[Original story published at 1:17 p.m. ET]
A truck driver who feels “very comfortable on highways” has led authorities on a five-state manhunt after allegedly abducting 4-year-old Rebecca Lewis from her Lakeland, Florida, home over the weekend.
Police have been looking for the man, who legally changed his name to West Wild Hogs, since Saturday morning. His family has told investigators that he suffers from depression and bipolar disorder, said Donna Wood, spokeswoman for the Polk County (Florida) Sheriff’s Office.
Hogs was last seen in Nashville, Tennessee, around 2:30 a.m. Monday, said Polk County Sheriff Grady Judd. He’s driving a silver Nissan Versa with an Alabama handicapped tag, 4JL26.
“Don’t you hurt that baby. You keep that baby safe and take her to a police department,” Judd said. “We’ll worry about catching you later, but we want that child back right now.”
Hogs has no criminal history and does not seem violent. It would be “totally appropriate to talk to him” in an effort to stall him after calling 911, the sheriff said.
That seemed to contradict a piece of background Judd provided to reporters: that Hogs had previously lived with the Lewis family, when Rebecca was an infant, but he pulled a gun on the family “so the mama ran him off.”
Sheriff blames Tennessee
It was far from the only bizarre piece of information provided at the Monday news conference. Judd suggested Hogs might already be in custody if Tennessee authorities had issued an Amber Alert earlier.
Late Sunday night, a ranger encountered Hogs and the girl at Cove Lake State Park in Caryville, Tennessee, about 20 miles south of the Kentucky border, Judd said.
Hogs told the ranger he was waiting on Rebecca’s mother, the ranger told him the park was closed and Hogs left, the sheriff said. Only later did the ranger see a bulletin and realize that he’d spoken to Hogs, Judd said.
Tennessee declined to issue an Amber Alert, Judd said, because there was no evidence the girl was in Tennessee.
“Here’s a news flash, Tennessee: He was there,” the sheriff said.
Feds: Use best judgment
The Tennessee Bureau of Investigation did not have an immediate response to Judd’s claims.
TBI spokesman Josh DeVine told CNN the bureau would respond, but there were “some potential developments in the case that’ve taken precedence for the time being.”
According to the Justice Department’s federal guidelines, Amber Alerts should be issued when authorities have a “reasonable belief” a child younger than 18 has been abducted and is in danger of bodily harm or death.
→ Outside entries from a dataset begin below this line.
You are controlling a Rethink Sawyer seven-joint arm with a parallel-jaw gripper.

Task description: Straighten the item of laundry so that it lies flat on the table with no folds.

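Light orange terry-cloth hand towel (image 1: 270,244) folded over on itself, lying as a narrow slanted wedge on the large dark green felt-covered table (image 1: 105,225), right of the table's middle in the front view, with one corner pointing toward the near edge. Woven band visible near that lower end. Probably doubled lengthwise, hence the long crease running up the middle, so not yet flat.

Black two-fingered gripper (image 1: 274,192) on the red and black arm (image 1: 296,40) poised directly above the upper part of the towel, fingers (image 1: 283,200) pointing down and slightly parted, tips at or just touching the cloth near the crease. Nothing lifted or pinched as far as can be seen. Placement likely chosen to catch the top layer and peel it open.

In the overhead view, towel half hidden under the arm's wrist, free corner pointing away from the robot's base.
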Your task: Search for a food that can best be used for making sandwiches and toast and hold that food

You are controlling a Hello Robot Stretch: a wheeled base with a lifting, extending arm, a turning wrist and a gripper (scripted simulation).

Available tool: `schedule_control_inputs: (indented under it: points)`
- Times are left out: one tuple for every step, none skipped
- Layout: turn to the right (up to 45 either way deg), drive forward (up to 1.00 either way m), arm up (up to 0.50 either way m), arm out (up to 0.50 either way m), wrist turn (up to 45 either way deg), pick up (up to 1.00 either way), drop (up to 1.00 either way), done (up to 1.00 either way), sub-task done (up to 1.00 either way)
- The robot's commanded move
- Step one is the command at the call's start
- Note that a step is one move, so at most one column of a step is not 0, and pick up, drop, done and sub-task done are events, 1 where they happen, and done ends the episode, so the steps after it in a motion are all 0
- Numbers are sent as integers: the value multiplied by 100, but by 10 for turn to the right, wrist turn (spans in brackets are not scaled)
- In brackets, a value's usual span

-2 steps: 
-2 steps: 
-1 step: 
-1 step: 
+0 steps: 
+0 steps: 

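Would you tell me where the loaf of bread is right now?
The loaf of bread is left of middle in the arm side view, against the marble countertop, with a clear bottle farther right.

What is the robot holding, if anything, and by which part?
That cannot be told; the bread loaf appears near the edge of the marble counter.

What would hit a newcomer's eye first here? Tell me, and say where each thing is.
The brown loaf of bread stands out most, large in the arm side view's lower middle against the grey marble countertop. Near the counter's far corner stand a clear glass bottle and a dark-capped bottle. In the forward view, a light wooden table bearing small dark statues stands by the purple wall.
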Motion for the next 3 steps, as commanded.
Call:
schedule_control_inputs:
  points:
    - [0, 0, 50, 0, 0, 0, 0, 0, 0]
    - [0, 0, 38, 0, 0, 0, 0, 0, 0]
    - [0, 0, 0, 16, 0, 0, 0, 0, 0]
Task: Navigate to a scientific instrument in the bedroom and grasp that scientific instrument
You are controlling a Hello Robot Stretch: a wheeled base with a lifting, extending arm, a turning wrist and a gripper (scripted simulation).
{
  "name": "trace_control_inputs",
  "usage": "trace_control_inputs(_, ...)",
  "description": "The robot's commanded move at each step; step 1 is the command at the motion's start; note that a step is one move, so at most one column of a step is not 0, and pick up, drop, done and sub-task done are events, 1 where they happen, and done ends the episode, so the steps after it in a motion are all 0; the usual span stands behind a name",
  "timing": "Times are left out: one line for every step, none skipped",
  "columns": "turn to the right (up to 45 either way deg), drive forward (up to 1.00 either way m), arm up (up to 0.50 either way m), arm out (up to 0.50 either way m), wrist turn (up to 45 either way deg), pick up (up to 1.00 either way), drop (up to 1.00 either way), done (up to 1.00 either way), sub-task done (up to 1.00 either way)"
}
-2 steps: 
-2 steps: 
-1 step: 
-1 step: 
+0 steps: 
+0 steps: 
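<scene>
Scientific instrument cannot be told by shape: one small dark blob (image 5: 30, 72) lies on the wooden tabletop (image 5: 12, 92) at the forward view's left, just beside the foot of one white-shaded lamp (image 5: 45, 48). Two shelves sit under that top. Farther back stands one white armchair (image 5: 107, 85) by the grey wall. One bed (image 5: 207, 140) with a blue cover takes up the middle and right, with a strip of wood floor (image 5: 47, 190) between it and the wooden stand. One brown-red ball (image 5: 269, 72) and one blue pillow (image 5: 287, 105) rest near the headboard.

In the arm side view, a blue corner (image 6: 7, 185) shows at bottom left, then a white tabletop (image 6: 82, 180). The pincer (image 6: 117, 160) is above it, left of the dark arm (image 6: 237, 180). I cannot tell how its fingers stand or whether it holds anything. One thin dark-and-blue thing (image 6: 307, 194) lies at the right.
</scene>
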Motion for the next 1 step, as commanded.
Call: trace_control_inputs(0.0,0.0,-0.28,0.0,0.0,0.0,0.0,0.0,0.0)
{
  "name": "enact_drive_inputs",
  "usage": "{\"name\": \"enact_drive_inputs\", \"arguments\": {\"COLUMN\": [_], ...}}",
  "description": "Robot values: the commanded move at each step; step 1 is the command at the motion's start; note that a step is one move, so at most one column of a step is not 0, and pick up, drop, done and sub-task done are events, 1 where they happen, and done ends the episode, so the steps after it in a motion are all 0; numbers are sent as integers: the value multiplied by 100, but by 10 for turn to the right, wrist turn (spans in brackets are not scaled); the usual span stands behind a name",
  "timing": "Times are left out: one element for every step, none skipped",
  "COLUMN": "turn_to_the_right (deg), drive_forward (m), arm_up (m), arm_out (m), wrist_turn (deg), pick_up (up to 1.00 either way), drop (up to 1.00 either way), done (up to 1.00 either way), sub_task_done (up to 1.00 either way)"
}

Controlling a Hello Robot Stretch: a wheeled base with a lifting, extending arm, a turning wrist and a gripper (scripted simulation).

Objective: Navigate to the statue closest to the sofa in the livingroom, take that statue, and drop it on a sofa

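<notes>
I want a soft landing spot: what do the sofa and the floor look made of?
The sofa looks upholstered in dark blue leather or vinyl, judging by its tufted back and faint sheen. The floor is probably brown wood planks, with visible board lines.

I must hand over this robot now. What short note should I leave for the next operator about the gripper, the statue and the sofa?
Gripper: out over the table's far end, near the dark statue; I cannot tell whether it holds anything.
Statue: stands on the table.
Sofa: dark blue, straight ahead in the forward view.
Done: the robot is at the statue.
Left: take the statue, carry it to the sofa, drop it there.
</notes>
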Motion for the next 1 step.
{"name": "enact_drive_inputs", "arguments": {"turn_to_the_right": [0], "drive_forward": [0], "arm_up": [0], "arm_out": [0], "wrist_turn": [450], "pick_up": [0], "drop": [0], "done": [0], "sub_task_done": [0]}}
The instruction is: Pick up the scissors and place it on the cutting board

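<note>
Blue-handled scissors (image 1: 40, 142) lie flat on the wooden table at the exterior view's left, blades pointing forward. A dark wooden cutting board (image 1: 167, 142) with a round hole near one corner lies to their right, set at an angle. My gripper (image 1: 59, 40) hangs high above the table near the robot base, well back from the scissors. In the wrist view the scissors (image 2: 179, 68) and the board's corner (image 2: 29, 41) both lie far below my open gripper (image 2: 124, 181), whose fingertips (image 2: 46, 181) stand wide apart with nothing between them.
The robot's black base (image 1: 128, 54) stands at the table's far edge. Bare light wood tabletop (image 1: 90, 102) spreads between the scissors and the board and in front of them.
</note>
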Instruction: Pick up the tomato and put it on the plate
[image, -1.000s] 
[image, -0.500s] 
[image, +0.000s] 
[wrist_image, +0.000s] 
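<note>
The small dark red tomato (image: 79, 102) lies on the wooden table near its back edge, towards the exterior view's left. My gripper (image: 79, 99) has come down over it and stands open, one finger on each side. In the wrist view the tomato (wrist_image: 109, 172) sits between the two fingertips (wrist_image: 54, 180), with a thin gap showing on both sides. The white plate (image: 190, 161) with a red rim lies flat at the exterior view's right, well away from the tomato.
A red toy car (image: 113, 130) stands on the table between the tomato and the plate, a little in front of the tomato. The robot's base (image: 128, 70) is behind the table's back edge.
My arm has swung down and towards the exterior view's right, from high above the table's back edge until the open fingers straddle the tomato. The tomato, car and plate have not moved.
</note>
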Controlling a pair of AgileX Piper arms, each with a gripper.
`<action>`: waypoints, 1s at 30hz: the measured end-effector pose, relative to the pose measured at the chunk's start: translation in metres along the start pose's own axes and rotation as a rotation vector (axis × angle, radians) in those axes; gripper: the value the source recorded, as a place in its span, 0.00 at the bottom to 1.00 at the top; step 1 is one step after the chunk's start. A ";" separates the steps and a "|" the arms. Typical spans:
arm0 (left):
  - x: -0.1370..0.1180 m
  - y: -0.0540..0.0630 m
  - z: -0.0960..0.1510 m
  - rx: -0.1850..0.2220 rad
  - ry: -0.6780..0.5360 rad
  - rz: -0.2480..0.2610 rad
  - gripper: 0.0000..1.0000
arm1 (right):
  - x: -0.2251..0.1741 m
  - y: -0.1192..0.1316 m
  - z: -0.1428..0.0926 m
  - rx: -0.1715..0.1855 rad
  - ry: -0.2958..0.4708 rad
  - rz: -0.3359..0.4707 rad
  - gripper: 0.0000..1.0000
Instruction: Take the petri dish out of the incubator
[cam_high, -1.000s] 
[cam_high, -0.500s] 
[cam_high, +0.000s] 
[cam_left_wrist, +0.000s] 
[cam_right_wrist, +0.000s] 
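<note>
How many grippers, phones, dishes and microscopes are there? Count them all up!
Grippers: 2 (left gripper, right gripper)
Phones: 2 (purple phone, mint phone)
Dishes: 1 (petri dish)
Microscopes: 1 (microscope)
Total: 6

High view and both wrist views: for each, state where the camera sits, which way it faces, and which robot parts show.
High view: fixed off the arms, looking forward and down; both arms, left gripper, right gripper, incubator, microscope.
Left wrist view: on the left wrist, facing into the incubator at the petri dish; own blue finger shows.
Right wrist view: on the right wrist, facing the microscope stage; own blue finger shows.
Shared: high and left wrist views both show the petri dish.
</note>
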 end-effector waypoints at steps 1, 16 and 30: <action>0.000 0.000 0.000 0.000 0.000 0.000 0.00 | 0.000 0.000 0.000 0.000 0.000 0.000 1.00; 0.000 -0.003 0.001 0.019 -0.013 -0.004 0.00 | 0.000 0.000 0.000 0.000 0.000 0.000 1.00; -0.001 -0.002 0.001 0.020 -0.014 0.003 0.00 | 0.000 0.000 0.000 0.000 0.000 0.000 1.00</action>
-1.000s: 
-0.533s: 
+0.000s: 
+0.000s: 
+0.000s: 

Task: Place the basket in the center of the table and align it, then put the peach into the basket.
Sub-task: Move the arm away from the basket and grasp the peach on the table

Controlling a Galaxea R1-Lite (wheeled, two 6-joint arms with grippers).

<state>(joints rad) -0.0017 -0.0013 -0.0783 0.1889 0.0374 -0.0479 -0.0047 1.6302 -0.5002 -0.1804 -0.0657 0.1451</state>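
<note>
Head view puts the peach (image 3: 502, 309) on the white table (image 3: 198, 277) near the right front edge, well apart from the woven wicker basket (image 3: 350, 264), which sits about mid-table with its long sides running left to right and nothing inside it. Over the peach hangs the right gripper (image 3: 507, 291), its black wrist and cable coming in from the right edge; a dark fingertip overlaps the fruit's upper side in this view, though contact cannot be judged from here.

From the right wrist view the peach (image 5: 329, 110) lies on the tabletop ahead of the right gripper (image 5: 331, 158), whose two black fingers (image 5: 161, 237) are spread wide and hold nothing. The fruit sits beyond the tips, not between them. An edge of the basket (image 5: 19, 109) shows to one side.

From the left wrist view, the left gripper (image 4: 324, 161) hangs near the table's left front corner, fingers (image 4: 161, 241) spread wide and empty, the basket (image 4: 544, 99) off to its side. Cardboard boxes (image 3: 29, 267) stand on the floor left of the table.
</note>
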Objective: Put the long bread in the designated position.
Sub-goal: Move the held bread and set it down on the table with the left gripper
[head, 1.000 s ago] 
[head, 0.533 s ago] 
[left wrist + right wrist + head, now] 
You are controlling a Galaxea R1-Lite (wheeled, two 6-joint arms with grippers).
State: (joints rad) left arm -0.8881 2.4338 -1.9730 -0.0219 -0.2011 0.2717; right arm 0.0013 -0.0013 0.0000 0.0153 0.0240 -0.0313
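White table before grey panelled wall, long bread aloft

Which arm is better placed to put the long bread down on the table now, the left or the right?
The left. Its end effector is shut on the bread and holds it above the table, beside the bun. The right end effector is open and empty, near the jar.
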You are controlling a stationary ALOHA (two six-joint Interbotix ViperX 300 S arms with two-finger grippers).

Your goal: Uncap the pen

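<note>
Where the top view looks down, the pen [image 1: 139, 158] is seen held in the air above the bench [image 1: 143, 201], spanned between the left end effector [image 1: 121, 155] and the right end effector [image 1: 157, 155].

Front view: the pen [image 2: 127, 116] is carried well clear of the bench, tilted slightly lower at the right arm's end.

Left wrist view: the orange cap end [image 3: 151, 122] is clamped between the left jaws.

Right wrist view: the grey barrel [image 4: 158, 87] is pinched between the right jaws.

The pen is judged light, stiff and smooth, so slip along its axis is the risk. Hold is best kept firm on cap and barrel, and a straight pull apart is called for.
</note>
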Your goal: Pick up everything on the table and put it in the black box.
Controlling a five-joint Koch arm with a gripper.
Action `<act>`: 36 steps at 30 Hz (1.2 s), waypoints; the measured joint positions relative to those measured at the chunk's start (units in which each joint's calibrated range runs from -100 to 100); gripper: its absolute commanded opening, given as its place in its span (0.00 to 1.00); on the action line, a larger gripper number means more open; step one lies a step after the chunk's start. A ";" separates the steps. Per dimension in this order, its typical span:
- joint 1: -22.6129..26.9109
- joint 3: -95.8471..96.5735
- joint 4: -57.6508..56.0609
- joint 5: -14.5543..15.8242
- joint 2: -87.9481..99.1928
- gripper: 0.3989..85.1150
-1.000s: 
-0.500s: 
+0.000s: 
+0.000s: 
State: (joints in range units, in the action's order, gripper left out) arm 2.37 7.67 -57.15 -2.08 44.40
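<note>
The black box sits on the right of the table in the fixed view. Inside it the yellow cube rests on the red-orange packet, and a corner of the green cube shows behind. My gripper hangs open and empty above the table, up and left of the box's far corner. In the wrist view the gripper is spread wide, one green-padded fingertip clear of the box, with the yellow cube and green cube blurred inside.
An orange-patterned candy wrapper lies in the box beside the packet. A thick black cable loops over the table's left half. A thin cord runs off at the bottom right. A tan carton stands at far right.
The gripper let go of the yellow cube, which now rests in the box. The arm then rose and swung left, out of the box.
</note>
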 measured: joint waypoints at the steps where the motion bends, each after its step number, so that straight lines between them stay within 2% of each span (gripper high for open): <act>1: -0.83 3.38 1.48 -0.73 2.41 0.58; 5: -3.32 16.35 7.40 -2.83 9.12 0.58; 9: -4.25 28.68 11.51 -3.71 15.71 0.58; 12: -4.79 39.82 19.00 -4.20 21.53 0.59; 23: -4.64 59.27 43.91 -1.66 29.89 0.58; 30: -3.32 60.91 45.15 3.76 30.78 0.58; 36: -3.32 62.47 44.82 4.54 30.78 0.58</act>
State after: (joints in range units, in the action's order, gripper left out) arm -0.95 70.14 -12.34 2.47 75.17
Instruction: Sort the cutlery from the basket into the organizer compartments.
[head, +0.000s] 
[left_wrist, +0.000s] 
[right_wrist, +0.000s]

To issue activations without “significant information” indicating an abduction has occurred would be problematic, the Justice Department says, but “at the same time, each case must be appraised on its own merits and a judgment call made quickly. Law enforcement must understand that a ‘best judgment’ approach, based on the evidence, is appropriate and necessary.”
The ordeal began last week, a few days before the kidnapping, Judd said. Hogs was at his home in Seale, Alabama, on October 3 when he told his wife he had a surprise for her. They got in the car and headed north to Interstate 75, which they drove all the way to Kentucky, Judd said.
From there, they went to West Virginia, then Virginia, then Maryland, where they rested at a welcome center. They then took Interstate 95 South to Charlotte, North Carolina, and drove west to Tennessee, where they took Interstate 75 into South Georgia. It was Thursday by then, and his wife decided to abandon the trip, Judd said. She got out of the car and called relatives to take her back to Seale.
On Friday, Hogs showed up at the Polk City, Florida, home of his grandmother, who he hasn’t seen in a year. He spent the night, and when his grandmother was getting ready to go to work in Clermont, he asked about Rebecca’s family, as well as for the addresses of Walmart stores in the area, Judd said.
Around 9:30 a.m. Saturday, Rebecca’s 16-year-old sister went to check on her and couldn’t find her. Judd said he didn’t know exactly how Hogs abducted Rebecca — namely, whether he took her from the yard or home — but he apparently kidnapped her before 9:30 a.m. and took her to a McDonald’s where they spent about 30 minutes eating breakfast.
Pink dress, leggings
Hogs and Rebecca weren’t seen again until 6:30 p.m. Saturday when they turned up at a BP gas station off Interstate 75 in Forsyth, Georgia, where Hogs bought drinks, the sheriff said. Rebecca was wearing a pink dress and leggings at the time, and Hogs wore blue jeans and a light T-shirt, he said. They were then seen in Caryville, Tennessee, late Sunday and in Nashville a few hours later.
As of early Monday, five states — Alabama, Florida, Georgia, Kentucky and Tennessee — had issued Amber Alerts, according to the sheriff’s office.
Judd repeatedly spoke directly to Hogs in Monday’s news conference, urging him to drop Rebecca off with police, a church or any responsible adult. The park ranger in Tennessee did not get the sense that Hogs was endangering the girl, he said.
“He only offered to lie and keep possession of that baby,” he said. “We don’t know what his proclivities are or what they might turn into.”